ISV sind in die Risikogruppe 2 einzustufen, wenn sie pathogen für in Deutschland in freier Wildbahn vorkommende Nutzinsekten sind oder Hinweise auf eine solche Pathogenität vorliegen. Eine Einstufung in Risikogruppe 2 besteht ebenfalls, wenn eine Pathogenität für in Deutschland verbreitete Nicht-Nutzinsekten vorliegt und die ISV in Deutschland noch nicht verbreitet sind, die ggf. für eine Übertragung notwenigen Vektoren jedoch schon.
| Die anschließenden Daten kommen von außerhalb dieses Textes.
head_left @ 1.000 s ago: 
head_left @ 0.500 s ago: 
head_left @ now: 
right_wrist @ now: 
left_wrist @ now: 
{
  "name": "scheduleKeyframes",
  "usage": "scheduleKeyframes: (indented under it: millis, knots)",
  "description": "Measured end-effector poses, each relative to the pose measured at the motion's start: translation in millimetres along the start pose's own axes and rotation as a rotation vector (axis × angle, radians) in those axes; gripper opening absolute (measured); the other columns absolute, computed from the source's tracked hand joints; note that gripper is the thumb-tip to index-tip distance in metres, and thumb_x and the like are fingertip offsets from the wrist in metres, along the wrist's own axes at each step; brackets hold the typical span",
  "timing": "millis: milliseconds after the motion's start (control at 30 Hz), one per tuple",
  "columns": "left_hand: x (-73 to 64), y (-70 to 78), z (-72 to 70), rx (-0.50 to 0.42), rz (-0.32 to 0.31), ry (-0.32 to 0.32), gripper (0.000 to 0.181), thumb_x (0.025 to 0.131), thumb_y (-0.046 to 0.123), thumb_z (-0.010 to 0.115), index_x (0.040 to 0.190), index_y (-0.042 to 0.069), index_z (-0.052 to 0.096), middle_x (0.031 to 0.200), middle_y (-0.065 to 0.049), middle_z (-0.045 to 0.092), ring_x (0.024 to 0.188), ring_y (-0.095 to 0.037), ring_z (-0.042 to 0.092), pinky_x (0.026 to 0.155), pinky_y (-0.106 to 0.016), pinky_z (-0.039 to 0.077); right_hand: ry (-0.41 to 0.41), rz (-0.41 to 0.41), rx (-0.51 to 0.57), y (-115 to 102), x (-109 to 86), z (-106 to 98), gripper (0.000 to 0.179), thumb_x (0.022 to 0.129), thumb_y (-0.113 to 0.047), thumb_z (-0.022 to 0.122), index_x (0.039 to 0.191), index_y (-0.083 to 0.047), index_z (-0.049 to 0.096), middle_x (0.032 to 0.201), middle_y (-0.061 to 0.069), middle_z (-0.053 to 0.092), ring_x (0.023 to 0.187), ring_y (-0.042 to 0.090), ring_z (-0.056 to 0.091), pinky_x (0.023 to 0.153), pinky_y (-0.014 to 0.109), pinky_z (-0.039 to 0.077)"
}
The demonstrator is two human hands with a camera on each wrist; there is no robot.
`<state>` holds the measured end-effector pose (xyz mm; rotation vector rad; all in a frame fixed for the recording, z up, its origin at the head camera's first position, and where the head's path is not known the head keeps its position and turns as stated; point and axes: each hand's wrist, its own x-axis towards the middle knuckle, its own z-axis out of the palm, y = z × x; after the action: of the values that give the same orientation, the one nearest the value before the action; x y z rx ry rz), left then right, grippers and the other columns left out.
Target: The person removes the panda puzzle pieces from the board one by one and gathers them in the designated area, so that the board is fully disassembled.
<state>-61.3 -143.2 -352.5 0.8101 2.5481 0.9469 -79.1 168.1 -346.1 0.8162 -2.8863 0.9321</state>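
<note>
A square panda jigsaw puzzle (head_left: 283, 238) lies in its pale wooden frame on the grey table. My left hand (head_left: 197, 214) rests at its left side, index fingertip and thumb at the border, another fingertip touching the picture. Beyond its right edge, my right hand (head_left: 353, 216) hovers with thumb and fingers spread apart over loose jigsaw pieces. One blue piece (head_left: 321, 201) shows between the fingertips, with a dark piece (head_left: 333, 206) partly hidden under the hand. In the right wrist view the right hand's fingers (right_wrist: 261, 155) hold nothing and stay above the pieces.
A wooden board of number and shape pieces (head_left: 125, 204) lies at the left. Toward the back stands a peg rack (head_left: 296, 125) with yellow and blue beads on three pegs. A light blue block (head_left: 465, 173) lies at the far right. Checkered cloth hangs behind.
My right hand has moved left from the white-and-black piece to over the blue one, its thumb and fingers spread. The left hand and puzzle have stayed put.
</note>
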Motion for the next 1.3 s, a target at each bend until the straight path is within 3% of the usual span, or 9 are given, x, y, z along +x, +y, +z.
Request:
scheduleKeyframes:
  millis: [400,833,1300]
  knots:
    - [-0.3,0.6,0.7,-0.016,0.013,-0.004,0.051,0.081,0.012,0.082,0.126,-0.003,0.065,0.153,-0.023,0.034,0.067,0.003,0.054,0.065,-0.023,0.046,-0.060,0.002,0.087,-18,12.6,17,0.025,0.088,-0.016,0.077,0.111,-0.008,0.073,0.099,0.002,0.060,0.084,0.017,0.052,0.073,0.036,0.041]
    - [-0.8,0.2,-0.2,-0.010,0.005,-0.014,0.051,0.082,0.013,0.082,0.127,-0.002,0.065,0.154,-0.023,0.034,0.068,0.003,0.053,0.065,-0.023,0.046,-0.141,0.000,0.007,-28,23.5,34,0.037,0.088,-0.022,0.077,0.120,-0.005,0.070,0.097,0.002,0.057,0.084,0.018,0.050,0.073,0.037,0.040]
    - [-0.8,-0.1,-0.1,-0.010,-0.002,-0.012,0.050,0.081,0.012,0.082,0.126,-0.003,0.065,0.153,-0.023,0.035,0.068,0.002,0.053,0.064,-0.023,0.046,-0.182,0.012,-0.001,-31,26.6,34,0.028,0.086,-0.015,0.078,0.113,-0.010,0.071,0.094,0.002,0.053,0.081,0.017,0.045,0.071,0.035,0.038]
Bei gentechnischen Arbeiten mit ISV, deren Wirte in Deutschland und angrenzenden Ländern vorkommen, muss das Entweichen durch geeignete Maßnahmen zuverlässig verhindert werden und gemäß GenTSV dem Eindringen von Überträgern von gentechnisch veränderten Organismen (z.B. Arthropoden) vorgebeugt werden. Dies kann z. B. durch folgende Maßnahmen gewährleistet werden:

  • Absicherung von Öffnungen (z.B. Fenster, Türschlösser, Türspalten) mit Insekten-schutzgaze, Bürsten oder Gummilippen
  • nicht zu öffnende Fenster
  • Verwendung von Türschlössern mit Schließzylinder
  • kontrollierter Zutritt, abgesichert z.B. durch eine Luftdusche oder einen Insekten-schutzvorhang
  • Einfangen und Töten von im Labor aufgefundenen Insekten (Bereithalten von Insektengift, Aufstellen von Insektenfallen)

Die ZKBS-Stellungnahme kann unter dem Aktenzeichen Az. 45310.0120 abgerufen werden.